On 24-Jun-09, at 10:18 PM, Andrew Hunter wrote:
More to the point, however: you don't want more precision. Welcome to the world of numerical algorithms; floating point arithmetic is inherently inexact. Get used to it. For example, I'll bet your errors are caused by testing for equality against zero, and if I had to guess, you're probably trying to terminate a procedure when some value hits zero? It's not going to; you need to introduce the concept of tolerances, and accept if |val| < tol. This is a simplistic solution and not really right in most cases, but might help. If you want more advice about how to handle floating-point inaccuracy, could you provide a program and what's going wrong?
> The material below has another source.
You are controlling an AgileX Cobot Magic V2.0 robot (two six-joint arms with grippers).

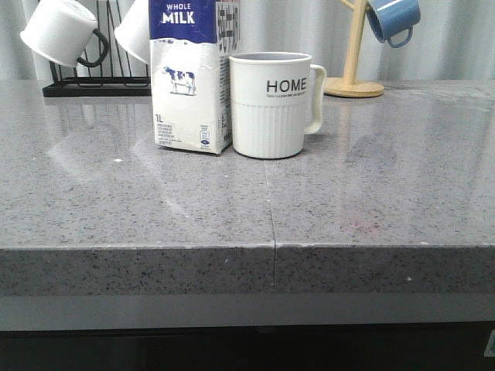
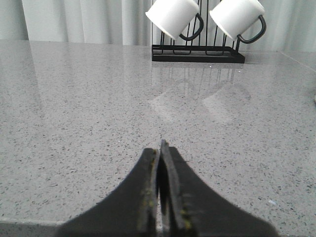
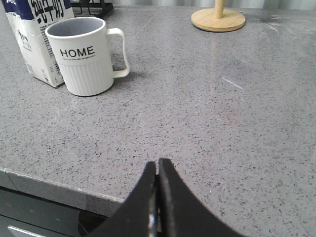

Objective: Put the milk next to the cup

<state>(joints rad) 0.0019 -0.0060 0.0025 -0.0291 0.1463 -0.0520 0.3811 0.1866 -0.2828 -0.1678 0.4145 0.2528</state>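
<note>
Near the front edge, the left gripper (image 2: 161, 148) and right gripper (image 3: 158, 165) are hovering pressed together, empty. Farther back, mid-table, the milk (image 1: 189, 77) is standing upright beside the cup (image 1: 271, 104), seemingly placed; nothing more is needed.

Grey speckled counter (image 1: 371, 193). At the back, two white mugs (image 1: 58, 31) hung on a black rack (image 1: 93, 86); a blue mug (image 1: 393, 18) hung on a wooden stand (image 1: 354, 81).
</note>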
What I'm specifically working on is a maze generator. The generator is based on Prim's algorithm: starting with a graph containing a single node, I connect new nodes to existing nodes that are not surrounded yet until I've reached a specified number of nodes in the graph. In my case, the maze is on a hexagonal grid. There are no boundaries around the maze, so the generator may attach hexagonal cells, or nodes, from any side (I don't particularly care if the generator sometimes makes one long hallway). Each hexagonal cell is represented in the graph as a co-ordinate representing the cell's centre. I have a function that takes a co-ordinate and returns a list of co-ordinates representing the centres of the adjacent cells. Keeping track of the hexagons' positions is important because these mazes will be levels for a game I hope to somehow put together; the potions would be used for drawing the maze and for AI pathfinding. When adding a new node/hex to the graph/maze, I pick an existing node and get all of its neighbour co-ordinates, filtering out co-ordinates that represent nodes already present in the graph. The problem is that, due to floating point errors, these co-ordinates are not be exact. If hex A has the co-ordinate for hex B in its list of adjacent hexes, hex B would not necessarily have the co-ordinate for hex A in its own list. Things get mismatched quickly.